Les principales dispositions de la loi du 2 février 2005 portant « reconnaissance de la nation et contribution nationale en faveur des Français rapatriés »
Article 1er : Reconnaissance de l’œuvre de la France outre-mer « La Nation exprime sa reconnaissance aux femmes et aux hommes qui ont participé à l’œuvre accomplie par la France dans les anciens départements français d’Algérie, au Maroc, en Tunisie et en Indochine ainsi que dans les territoires placés antérieurement sous la souveraineté française. Elle reconnaît les souffrances éprouvées et les sacrifices endurés par les rapatriés, les anciens membres des formations supplétives et assimilés, les disparus et les victimes civiles et militaires des événements liés au processus d’indépendance de ces anciens départements et territoires et leur rend, ainsi qu’à leurs familles, solennellement hommage. »

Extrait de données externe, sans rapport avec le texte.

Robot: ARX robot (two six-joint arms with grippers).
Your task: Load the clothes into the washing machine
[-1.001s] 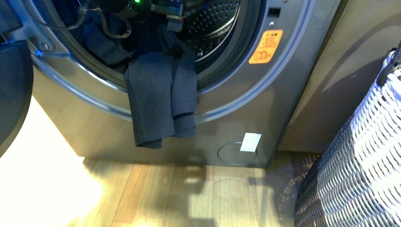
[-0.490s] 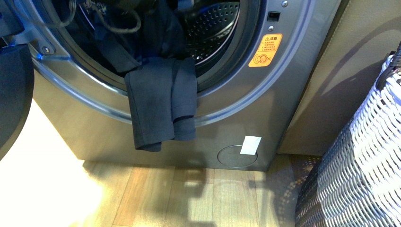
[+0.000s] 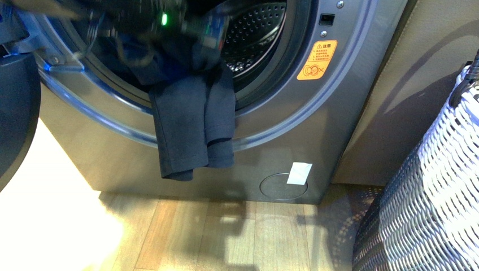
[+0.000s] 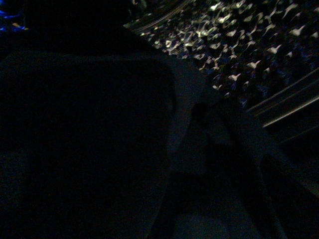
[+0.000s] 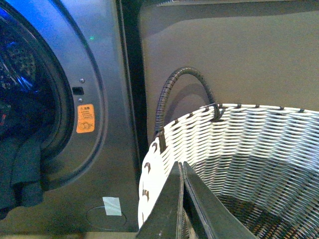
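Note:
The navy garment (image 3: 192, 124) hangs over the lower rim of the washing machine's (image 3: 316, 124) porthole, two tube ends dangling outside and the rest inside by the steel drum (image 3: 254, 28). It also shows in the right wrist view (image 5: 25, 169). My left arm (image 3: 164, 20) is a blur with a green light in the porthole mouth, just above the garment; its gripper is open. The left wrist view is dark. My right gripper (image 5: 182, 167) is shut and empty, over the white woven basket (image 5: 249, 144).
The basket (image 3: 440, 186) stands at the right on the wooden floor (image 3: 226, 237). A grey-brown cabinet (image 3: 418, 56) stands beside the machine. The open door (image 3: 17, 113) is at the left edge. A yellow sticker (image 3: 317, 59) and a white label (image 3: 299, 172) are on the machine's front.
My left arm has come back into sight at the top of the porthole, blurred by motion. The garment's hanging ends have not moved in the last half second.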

Article 4 : Ce rôle positif sera enseigné « Les programmes de recherche universitaire accordent à l’histoire de la présence française outre-mer, notamment en Afrique du Nord, la place qu’elle mérite. » Les programmes scolaires reconnaissent en particulier le rôle positif de la présence française outre-mer, notamment en Afrique du Nord, et accordent à l’histoire et aux sacrifices des combattants de l’armée française issus de ces territoires la place éminente à laquelle ils ont droit. La coopération permettant la mise en relation des sources orales et écrites disponibles en France et à l’étranger est encouragée. »
Articles 5 à 11 : Droits des harkis
Article 13 : Indemnité forfaitaire (et non imposable) au bénéfice de « personnes [...] ayant fait l’objet, en relation directe avec les événements d’Algérie [...], de condamnations ou de sanctions amnistiées [...] ».